> **Your instructions**:
Set the data down again, exactly as it appears below.
——
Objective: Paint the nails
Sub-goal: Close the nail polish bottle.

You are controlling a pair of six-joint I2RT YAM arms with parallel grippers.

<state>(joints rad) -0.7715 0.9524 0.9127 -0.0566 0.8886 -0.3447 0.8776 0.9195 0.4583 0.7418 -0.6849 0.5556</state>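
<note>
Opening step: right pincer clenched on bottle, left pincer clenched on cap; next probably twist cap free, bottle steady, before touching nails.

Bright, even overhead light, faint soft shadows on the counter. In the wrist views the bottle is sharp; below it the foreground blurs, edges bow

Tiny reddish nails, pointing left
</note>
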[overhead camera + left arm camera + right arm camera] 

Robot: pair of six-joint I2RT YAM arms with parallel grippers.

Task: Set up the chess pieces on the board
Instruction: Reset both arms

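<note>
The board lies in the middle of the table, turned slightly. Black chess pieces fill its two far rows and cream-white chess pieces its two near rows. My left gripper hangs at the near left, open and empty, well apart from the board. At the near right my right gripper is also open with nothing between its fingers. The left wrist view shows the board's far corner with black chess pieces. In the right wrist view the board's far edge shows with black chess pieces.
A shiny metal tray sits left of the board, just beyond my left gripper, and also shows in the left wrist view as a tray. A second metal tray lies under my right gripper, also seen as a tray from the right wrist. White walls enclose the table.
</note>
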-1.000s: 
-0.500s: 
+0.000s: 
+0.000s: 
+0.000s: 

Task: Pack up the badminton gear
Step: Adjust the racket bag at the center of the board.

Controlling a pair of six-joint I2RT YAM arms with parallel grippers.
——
> **Exercise answer**:
Objective: Paint the nails
Sub-goal: Close the nail polish bottle.

You are controlling a pair of six-joint I2RT YAM arms with parallel grippers.

<state>(joints rad) -0.7715 0.9524 0.9127 -0.0566 0.8886 -0.3447 0.8776 0.9195 0.4583 0.7418 -0.6849 0.5556</state>
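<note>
Opening step: right pincer clenched on bottle, left pincer clenched on cap; next probably twist cap free, bottle steady, before touching nails.

Bright, even overhead light, faint soft shadows on the counter. In the wrist views the bottle is sharp; below it the foreground blurs, edges bow

Tiny reddish nails, pointing left
</note>
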[overhead camera + left arm camera + right arm camera] 

Robot: pair of six-joint I2RT YAM arms with parallel grippers.

Task: Set up the chess pieces on the board
Instruction: Reset both arms

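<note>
The board lies in the middle of the table, turned slightly. Black chess pieces fill its two far rows and cream-white chess pieces its two near rows. My left gripper hangs at the near left, open and empty, well apart from the board. At the near right my right gripper is also open with nothing between its fingers. The left wrist view shows the board's far corner with black chess pieces. In the right wrist view the board's far edge shows with black chess pieces.
A shiny metal tray sits left of the board, just beyond my left gripper, and also shows in the left wrist view as a tray. A second metal tray lies under my right gripper, also seen as a tray from the right wrist. White walls enclose the table.
</note>
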-1.000s: 
-0.500s: 
+0.000s: 
+0.000s: 
+0.000s: 

Task: Pack up the badminton gear
Step: Adjust the racket bag at the center of the board.

Controlling a pair of six-joint I2RT YAM arms with parallel grippers.

This answer is complete as written.